8. Apart from this, a reading of Section 5 of the Act would indicate that no power is conferred on the Assistant Commissioner or the Deputy Commissioner to assess the costs of improvement and to ensure its payment to the purchaser or to find out the purchase price paid by the alienee to the seller and to ensure its repayment to the alienee. In fact, if the Assistant Commissioner or the Deputy Commissioner were to proceed to find out the costs of improvement and direct the alienor to pay the said amount to the alienee, it would be plainly without jurisdiction. Farther, it may be seen that there is nothing in the provisions of the Act which makes the repayment of the purchase money or the costs of improvement as a condition for restoration of possession to the original grantee.
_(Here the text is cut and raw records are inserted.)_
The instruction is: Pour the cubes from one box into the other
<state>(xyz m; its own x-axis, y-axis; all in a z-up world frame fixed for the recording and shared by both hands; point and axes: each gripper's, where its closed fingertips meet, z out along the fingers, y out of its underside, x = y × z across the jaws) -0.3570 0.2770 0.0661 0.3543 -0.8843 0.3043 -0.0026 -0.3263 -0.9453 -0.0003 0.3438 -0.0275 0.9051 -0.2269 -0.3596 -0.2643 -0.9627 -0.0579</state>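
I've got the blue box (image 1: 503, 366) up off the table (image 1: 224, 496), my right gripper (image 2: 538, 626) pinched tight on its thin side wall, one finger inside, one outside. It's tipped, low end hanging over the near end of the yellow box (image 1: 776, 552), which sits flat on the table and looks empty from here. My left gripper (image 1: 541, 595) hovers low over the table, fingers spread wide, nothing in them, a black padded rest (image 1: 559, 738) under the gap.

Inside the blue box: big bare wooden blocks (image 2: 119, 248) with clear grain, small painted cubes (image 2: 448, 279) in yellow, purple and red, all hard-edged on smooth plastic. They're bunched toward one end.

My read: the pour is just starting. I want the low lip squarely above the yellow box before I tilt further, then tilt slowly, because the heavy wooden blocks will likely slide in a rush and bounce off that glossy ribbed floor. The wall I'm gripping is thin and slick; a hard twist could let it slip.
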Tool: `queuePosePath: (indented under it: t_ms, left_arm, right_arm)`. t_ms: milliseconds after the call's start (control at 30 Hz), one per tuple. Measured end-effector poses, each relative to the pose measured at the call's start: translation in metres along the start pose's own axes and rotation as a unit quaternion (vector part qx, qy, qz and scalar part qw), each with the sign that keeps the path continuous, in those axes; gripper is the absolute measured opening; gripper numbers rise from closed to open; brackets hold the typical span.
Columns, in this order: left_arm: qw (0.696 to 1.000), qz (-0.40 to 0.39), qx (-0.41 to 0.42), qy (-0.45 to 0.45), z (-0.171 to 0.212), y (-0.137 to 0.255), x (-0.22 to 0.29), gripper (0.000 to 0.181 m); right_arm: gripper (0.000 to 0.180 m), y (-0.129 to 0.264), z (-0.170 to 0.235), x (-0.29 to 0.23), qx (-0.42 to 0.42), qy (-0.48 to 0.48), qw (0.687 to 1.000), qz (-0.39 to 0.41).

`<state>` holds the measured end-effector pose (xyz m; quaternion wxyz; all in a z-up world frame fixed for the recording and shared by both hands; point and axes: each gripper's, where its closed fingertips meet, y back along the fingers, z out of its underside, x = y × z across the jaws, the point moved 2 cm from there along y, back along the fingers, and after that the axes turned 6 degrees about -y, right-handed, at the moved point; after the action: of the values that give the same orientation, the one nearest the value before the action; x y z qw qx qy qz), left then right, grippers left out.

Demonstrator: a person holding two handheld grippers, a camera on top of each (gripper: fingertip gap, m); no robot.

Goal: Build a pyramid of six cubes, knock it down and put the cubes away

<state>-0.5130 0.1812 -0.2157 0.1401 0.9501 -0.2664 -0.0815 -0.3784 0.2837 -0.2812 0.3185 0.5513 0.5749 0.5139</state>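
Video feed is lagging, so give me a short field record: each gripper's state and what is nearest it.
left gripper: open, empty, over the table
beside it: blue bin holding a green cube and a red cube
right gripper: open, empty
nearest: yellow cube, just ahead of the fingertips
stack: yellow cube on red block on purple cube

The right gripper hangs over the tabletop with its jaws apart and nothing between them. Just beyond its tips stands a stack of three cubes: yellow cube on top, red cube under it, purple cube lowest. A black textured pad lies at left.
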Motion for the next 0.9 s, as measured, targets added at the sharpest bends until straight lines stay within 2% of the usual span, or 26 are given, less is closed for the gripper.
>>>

9. For these reasons, I answer the question as follows :

'Under the provisions of the Act, no power is conferred on the Assistant Commissioner or the Deputy Commissioner to make an assessment of the cost of improvements claimed to have been effected by the purchaser on the land, the sale of which is declared invalid by Section 4 of the Act and to secure its payment to the purchaser concerned before causing redelivery of the land to the original grantee.'

10. Before concluding, it is necessary to state that having regard to the view taken by this Court in the case of Krishnappa2 that there is nothing in the provisions of the Act which precludes the purchaser from claiming reimbursement of the costs of improvement effected on the land after purchase, by filing a civil suit or by resorting to a special remedy, if provided by an amendment of the Act, it is obligatory for the revenue authorities concerned, if requested by the petitioner, to make a detailed mahazar or inventory regarding the nature and extent of improvement claimed to have been effected by him, for, unless such a mahazar or inventory is made and a copy is given to the purchaser/petitioner, it would be difficult for him to prove the improvements effected by him and claim compensation or reimbursement, though this constitutes no ground to delay the restoration of possession to the original grantee or bis successor in interest or resumption of the land by the Government.

11. For the aforesaid reasons, I make the following order:

i) The Writ Petition is allowed in part.

ii) A direction shall issue to respondents 2 and 3 to cause a mahazar or inventory of the improvements effected on the land as claimed by the petitioner, if requested by the petitioner, and to furnish a copy of the same to the petitioner.

iii) The Writ Petition is dismissed in all other respects.